En général, leur fin apparaît presque naturellement. Soit parce que c’est un voyage, une rencontre, avec une durée déterminée. Soit parce que certains projets ont une fin évidente. Pour le projet des Aveugles, j’ai demandé à des aveugles de naissance de me dire quelle était leur image de la beauté. Un jour, l’un d’entre eux a répondu “Le beau, j’en ai fait mon deuil. Je n’ai pas besoin de la beauté, je n’ai pas besoin d’images dans le cerveau. Comme je ne peux pas apprécier la beauté, je l’ai toujours fuie.” Parfois, la raison est d’ordre économique. Dans le cas de La Filature [1981], je n’avais pas assez d’argent pour continuer à payer un détective. Pour le Catalogue raisonné de l’inachevé [sortie prévue en septembre 2025] j’ai arrêté tout simplement quand je suis venue à bout de mes tiroirs ! Souvent, la fin s’impose, en quelque sorte.
À l’image, par exemple, de votre série Douleur exquise, exposée actuellement au Mrac, qui suit votre voyage, jusqu’à la rupture et la déception amoureuse, puis vers l’oubli ?
J’avais tout simplement décidé de terminer cette œuvre, le jour où je cesserais de souffrir, le jour où la douleur se serait estompée. Quand l’envie de passer à autre chose serait plus forte.
Vous avez également inauguré, mi-juin, une autre exposition au Château La Coste. Qu’y exposez-vous ?

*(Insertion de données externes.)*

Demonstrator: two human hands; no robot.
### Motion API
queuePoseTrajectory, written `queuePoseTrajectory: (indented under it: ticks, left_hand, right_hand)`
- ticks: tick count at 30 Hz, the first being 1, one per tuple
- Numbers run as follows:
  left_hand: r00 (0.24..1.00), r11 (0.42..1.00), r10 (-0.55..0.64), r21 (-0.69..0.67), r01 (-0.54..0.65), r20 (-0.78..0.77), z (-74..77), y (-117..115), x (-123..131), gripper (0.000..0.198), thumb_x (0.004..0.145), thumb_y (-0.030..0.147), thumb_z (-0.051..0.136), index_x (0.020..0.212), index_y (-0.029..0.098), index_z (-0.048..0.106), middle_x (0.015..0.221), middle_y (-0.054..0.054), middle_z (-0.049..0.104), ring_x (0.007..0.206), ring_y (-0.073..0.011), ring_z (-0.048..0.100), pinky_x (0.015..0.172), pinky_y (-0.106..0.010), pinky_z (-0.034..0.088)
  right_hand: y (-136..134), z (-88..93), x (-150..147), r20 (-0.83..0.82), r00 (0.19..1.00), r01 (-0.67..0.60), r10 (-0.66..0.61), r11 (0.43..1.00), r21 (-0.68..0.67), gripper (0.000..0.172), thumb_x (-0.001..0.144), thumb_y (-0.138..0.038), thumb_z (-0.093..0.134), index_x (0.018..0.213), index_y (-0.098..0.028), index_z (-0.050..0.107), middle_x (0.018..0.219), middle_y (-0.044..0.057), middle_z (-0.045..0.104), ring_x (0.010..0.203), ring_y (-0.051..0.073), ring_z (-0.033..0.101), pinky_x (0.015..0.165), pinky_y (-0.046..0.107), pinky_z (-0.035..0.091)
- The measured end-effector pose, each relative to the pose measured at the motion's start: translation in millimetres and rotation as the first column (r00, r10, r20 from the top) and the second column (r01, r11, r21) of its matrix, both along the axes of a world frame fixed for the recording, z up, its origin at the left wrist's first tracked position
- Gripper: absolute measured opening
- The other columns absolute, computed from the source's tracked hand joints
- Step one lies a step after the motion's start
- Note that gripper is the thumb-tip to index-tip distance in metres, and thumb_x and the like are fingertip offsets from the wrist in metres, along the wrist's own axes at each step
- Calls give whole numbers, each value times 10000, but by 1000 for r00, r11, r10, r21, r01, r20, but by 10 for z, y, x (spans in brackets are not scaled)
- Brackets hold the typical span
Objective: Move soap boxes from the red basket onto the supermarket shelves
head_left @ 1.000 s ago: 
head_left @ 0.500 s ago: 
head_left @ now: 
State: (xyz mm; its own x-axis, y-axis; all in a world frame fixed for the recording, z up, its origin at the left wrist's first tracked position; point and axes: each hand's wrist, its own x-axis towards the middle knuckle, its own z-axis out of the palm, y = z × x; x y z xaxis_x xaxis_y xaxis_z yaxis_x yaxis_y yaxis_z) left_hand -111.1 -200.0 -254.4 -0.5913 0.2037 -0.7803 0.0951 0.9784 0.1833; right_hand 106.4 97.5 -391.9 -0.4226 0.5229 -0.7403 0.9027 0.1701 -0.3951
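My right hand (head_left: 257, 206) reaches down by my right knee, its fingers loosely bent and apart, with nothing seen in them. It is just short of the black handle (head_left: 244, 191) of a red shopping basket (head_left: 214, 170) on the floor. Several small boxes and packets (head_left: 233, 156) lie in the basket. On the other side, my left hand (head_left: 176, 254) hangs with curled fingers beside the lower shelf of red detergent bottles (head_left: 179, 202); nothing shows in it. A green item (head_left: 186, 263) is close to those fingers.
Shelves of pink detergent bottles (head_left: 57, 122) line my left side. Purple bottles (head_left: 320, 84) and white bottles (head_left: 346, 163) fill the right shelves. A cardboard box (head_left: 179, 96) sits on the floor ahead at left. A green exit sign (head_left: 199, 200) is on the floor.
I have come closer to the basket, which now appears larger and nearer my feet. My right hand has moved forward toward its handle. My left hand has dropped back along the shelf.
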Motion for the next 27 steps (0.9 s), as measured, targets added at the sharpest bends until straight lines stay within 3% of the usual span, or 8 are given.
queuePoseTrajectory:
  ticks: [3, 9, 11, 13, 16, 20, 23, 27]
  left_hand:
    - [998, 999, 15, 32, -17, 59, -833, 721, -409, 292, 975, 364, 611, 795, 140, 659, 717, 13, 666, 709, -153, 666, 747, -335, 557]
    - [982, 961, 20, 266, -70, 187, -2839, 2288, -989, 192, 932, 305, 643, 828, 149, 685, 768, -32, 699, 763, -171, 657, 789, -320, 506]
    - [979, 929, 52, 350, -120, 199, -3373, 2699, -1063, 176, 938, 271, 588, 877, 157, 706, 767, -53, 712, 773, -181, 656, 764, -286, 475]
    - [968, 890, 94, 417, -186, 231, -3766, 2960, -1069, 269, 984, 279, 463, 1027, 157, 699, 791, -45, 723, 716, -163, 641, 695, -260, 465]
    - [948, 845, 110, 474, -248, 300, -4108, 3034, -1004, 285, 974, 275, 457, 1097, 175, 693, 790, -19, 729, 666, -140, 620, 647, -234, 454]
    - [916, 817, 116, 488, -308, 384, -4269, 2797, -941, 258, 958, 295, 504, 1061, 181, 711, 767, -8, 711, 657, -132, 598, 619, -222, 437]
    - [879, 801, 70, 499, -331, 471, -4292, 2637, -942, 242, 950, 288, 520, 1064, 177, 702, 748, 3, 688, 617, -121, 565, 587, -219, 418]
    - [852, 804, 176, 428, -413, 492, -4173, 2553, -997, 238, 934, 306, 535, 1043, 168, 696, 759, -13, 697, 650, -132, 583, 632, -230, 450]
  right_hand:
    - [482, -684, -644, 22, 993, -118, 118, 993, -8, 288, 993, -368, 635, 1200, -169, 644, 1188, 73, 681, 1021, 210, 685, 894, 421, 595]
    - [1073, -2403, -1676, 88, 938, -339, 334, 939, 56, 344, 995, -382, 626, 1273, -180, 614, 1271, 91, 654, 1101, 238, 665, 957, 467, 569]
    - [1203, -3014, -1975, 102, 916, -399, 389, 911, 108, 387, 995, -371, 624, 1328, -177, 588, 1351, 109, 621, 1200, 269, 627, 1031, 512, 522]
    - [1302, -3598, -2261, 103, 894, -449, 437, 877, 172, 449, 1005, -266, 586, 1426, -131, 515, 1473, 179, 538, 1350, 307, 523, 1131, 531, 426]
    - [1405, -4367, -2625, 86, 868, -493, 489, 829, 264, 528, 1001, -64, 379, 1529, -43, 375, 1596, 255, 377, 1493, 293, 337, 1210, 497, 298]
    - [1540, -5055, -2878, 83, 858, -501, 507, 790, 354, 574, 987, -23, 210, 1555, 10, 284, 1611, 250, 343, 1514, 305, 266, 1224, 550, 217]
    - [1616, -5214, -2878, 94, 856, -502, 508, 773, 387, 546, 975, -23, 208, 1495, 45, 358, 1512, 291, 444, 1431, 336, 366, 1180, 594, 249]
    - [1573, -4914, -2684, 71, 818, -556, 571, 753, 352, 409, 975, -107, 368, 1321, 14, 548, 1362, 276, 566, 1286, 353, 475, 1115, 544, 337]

Dans cette exposition intitulée “Chasse Gardée”, je présente une œuvre entamée pour le musée de la Chasse sous le titre A l’Affût. Il s’agissait d’une étude basée sur les petites annonces de rencontre publiées par des hommes dans le Chasseur français à partir de 1895. Puis, l’année suivante, je me suis attaquée aux annonces des femmes et enfin, j’ai trouvé les images… J’ai souhaité montrer ce projet pour la première fois en France, au Château La Coste, dans le bâtiment de Rogers que je trouvais idéal car il surplombe une forêt et qu’il me permettait d’opposer, d’un côté la chasse à l’homme des femmes, de l’autre, celle des hommes, associées à des images d’animaux sauvages et de miradors.
“Sophie Calle. Êtes-vous triste?”, exposition jusqu’au 21 septembre 2025 au Mrac Occitanie, 146 Av. de la Plage, 34410 Sérignan.
“Sophie Calle. Chasse Gardée”, exposition jusqu’au 31 août 2025 au Château Lacoste, 2750 Route De La Cride, 13610 Le Puy-Sainte-Réparade.